Exercise: Transcribe the full listing below exactly.

====== Recorded information ======

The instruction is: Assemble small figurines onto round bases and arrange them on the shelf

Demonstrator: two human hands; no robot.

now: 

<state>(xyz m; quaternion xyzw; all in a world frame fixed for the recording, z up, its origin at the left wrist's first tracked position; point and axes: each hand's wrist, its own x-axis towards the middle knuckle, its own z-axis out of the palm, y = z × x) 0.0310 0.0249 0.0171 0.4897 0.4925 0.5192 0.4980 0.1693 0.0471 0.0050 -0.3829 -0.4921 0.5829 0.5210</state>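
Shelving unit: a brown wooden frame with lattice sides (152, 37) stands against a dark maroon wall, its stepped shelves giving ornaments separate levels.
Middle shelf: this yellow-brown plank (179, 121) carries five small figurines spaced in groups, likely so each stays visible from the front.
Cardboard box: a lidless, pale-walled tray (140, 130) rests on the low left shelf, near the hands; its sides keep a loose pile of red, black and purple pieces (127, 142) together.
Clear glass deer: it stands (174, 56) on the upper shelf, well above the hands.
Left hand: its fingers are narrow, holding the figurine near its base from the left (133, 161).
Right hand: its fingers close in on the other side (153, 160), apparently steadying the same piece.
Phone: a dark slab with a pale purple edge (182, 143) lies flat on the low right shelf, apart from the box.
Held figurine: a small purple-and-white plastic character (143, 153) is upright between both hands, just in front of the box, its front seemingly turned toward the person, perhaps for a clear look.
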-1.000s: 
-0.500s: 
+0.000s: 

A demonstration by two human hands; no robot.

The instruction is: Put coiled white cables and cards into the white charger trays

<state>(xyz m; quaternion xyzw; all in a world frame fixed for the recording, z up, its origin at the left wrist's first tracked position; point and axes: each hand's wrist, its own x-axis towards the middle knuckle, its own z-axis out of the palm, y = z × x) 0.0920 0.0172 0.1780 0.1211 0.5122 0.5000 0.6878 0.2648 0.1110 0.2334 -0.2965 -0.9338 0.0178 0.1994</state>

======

Your response:
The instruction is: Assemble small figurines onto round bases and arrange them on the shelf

Demonstrator: two human hands; no robot.

now: 

<state>(xyz m; quaternion xyzw; all in a world frame fixed for the recording, z up, its origin at the left wrist's first tracked position; point and axes: each hand's wrist, its own x-axis towards the middle knuckle, its own z-axis out of the palm, y = z × x) 0.0310 0.0249 0.0171 0.4897 0.4925 0.5192 0.4980 0.1693 0.0471 0.0050 -0.3829 -0.4921 0.5829 0.5210</state>
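Shelving unit: a brown wooden frame with lattice sides (152, 37) stands against a dark maroon wall, its stepped shelves giving ornaments separate levels.
Middle shelf: this yellow-brown plank (179, 121) carries five small figurines spaced in groups, likely so each stays visible from the front.
Cardboard box: a lidless, pale-walled tray (140, 130) rests on the low left shelf, near the hands; its sides keep a loose pile of red, black and purple pieces (127, 142) together.
Clear glass deer: it stands (174, 56) on the upper shelf, well above the hands.
Left hand: its fingers are narrow, holding the figurine near its base from the left (133, 161).
Right hand: its fingers close in on the other side (153, 160), apparently steadying the same piece.
Phone: a dark slab with a pale purple edge (182, 143) lies flat on the low right shelf, apart from the box.
Held figurine: a small purple-and-white plastic character (143, 153) is upright between both hands, just in front of the box, its front seemingly turned toward the person, perhaps for a clear look.
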-1.000s: 
-0.500s: 
+0.000s: 

A demonstration by two human hands; no robot.

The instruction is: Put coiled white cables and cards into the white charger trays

<state>(xyz m; quaternion xyzw; all in a world frame fixed for the recording, z up, its origin at the left wrist's first tracked position; point and axes: each hand's wrist, its own x-axis towards the middle knuckle, its own z-axis out of the palm, y = z × x) 0.0920 0.0172 0.1780 0.1211 0.5122 0.5000 0.6878 0.2648 0.1110 0.2334 -0.2965 -0.9338 0.0178 0.1994</state>

This concludes the response to the exercise.